Haaland’s political fortunes may soon change.
So far, the interior secretary is delighted with the administration’s recent string of legislative successes. But the outcome of November’s midterm elections could dramatically change her life.
A GOP takeover of either house of Congress could force it and its staff to take a defensive position. Republicans wielding sledgehammers can compel her to hand over documents and appear at regular oversight hearings.
Republicans have been critical of her tenure so far, particularly regarding the Biden administration’s oil and gas policies on public lands.

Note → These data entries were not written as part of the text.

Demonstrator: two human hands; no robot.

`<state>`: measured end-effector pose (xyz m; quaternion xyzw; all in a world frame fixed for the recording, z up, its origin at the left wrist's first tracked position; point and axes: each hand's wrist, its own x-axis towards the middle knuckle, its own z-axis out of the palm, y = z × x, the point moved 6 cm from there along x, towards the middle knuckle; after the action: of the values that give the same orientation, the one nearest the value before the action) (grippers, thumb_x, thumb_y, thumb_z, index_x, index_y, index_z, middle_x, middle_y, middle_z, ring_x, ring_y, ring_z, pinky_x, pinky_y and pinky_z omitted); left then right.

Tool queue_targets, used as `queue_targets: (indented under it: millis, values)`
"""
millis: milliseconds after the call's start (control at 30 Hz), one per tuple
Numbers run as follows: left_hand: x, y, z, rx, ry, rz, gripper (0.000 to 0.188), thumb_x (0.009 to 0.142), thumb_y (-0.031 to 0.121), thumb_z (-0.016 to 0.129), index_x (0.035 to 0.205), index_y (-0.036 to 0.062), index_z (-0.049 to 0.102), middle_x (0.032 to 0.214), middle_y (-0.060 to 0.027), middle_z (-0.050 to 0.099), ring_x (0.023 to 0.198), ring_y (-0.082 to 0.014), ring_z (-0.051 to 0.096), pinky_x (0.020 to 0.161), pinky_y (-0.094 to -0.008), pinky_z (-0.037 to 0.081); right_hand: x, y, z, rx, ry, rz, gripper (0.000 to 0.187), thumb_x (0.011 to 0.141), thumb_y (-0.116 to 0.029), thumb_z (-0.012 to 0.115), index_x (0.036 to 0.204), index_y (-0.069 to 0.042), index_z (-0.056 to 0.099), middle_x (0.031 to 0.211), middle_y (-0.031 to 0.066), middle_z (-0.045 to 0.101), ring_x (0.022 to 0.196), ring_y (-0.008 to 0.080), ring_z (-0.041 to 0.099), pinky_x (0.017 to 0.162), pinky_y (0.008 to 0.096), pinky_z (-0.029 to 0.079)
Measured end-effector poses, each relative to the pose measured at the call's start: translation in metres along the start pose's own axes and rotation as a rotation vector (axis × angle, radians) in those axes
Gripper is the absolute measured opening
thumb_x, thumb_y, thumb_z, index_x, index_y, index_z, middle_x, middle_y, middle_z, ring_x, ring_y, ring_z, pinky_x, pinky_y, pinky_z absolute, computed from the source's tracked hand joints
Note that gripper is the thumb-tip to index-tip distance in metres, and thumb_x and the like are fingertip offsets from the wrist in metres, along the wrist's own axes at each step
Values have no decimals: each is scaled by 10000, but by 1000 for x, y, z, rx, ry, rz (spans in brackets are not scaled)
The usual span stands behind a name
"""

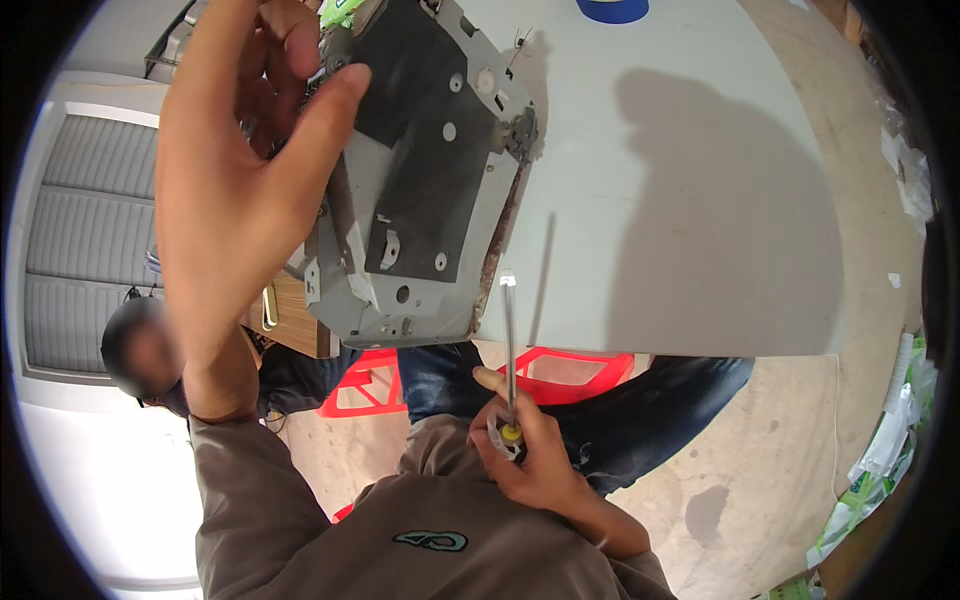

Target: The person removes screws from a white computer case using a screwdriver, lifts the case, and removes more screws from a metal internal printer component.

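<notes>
My left hand [235, 190] grips the left edge of a grey metal chassis [420, 170], a flat sheet-metal frame with a dark panel, holes and small brackets, held tilted over the near edge of a white table [680, 200]. My right hand [525, 450] is low, near my lap, closed around a screwdriver [510, 350] with a yellow-and-clear handle. Its thin shaft points up, and the tip sits just below the chassis's lower right corner, apart from it.
A roll of blue tape [612, 8] lies at the table's far edge. A red plastic stool [560, 375] stands under the table by my blue-jeaned legs. Another person [150, 360] crouches at the left. Papers and packages [880, 450] litter the concrete floor on the right.
</notes>
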<state>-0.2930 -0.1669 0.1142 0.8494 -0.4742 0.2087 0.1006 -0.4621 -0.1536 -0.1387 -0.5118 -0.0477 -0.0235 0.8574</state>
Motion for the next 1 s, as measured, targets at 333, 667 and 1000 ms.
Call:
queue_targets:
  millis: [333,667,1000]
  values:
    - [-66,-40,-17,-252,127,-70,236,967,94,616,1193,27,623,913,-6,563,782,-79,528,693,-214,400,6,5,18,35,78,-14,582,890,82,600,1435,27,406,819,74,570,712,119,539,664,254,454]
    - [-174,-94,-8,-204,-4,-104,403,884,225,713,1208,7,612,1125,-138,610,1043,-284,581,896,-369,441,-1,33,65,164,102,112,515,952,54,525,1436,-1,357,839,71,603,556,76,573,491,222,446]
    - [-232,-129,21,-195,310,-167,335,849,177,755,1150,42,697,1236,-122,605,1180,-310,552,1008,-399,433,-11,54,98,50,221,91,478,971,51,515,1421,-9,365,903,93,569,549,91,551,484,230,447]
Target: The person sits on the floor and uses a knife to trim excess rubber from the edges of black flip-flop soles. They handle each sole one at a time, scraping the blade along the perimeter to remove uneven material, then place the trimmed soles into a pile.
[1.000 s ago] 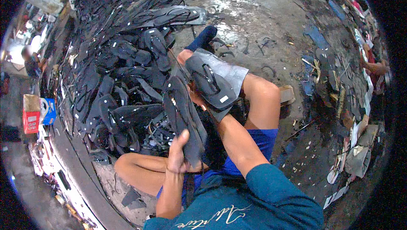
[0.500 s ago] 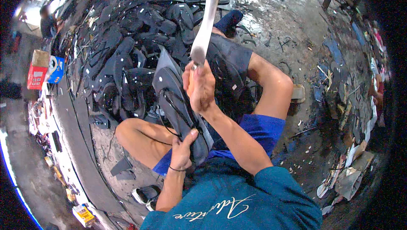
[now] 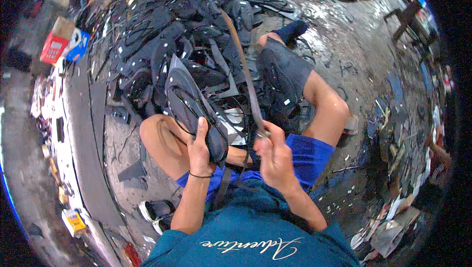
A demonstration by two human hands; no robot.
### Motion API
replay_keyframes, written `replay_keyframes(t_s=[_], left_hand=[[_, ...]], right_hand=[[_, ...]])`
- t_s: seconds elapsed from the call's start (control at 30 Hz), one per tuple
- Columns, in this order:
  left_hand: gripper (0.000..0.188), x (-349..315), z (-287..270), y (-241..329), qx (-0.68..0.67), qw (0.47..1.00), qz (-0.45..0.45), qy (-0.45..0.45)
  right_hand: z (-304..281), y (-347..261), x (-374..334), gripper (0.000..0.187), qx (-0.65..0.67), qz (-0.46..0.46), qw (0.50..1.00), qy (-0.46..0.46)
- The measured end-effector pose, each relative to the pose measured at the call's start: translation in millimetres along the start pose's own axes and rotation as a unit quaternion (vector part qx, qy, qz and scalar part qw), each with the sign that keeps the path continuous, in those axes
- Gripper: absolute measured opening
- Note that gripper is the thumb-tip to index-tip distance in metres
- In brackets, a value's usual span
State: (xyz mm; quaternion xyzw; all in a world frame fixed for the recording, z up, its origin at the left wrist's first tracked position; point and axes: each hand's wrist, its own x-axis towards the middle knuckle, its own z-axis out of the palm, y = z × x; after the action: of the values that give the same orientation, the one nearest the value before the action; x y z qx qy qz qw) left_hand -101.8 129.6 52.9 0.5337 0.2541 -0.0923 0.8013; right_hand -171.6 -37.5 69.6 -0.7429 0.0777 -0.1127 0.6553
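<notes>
My left hand grips the heel end of a black flip-flop, thumb on top, tilted above my lap. A pointed bit of grey sheet sticks out past its toe end. In my right hand is a long knife, its narrow blade pointing up and away from me, just right of the flip-flop and apart from it. My right fingers are closed round its handle and slightly blurred. A pointed grey strip of sheet shows between the flip-flop and the blade.
A heap of black flip-flops spreads beyond my bent legs. Red and blue boxes stand at the far left, near a long dark strip. A pair of dark footwear lies beside my left arm. Scraps litter the right side.
My right hand has come down and to the right, bringing the knife away from the flip-flop. The flip-flop sits a little further left. A grey strip now shows beside it.
</notes>
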Motion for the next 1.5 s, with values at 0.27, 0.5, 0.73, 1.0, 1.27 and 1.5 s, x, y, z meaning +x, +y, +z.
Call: replay_keyframes(t_s=[0.27, 0.5, 0.73, 1.0, 1.27, 1.5], left_hand=[[0.043, -27, -6, 12, -0.095, 0.995, -0.028, 0.02], [0.037, -45, -18, 0, -0.061, 0.995, -0.058, 0.043], [0.032, -52, -37, -16, -0.047, 0.996, -0.053, 0.05], [0.036, -56, -35, -6, -0.021, 0.997, -0.073, 0.018], [0.046, -53, -22, 16, -0.158, 0.983, -0.085, 0.023], [0.044, -90, -29, -15, 0.046, 0.995, -0.089, 0.003]], right_hand=[[-56, -10, -92, 0.038, -0.199, 0.02, 0.967, -0.159], [-56, -4, -105, 0.034, -0.255, 0.005, 0.957, -0.139], [-27, -15, -73, 0.031, -0.201, 0.084, 0.959, -0.181], [37, 30, -29, 0.029, -0.146, 0.005, 0.982, -0.117], [76, 42, 21, 0.055, -0.201, -0.087, 0.971, -0.093], [99, 45, 102, 0.035, -0.034, 0.043, 0.998, -0.006]])
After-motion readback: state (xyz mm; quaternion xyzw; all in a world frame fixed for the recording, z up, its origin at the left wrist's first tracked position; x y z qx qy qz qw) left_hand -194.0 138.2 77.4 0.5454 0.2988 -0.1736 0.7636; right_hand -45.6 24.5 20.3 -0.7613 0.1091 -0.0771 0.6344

“Your department, Madam Secretary, is stopping, delaying and killing oil and natural gas lease sales. Your department is undermining domestic energy production, not accelerating it,” Wyoming Sen. John Barrasso, the top Republican on the Senate Energy and Natural Resources Committee, told Haaland during a hearing in May.
Congresswoman Yvette Herrell, another New Mexican and the top Republican on the House Oversight and Reforms Environment Subcommittee, also wants Haaland to be in charge of the Biden administration’s energy policies.
“I would have hoped that she would have been more proactive in helping our energy producers, especially those in her state, jump over this hurdle of … discrimination from an administration that has come out and attacked the industry as a whole,” Herrell told E&E News in a recent interview.
John Leshey, who served as an Interior attorney during the Clinton administration, believes Haaland and the Interior Department may not bear the brunt of Republican ire if they win the House or Senate this fall. Domestic issues are “potentially hot buttons,” Leshi said, but they are also “quite complex, scientifically and politically,” which can make it harder to “awaken political interest” in them.
But, Leshy added, there’s no question that a GOP takeover of Congress would lead to “a lot of bullying attempts to throw them off balance and take them out of the game” domestically and throughout the Biden administration.
For now, Haaland continues his travels west. She visited public lands in the Mojave Desert this week that advocates are pushing for the Biden administration to designate as a national monument (E&Enews PMSeptember 7).
Her leg seems to be on the mend; a photo she tweeted of the event showed no sign of the boot.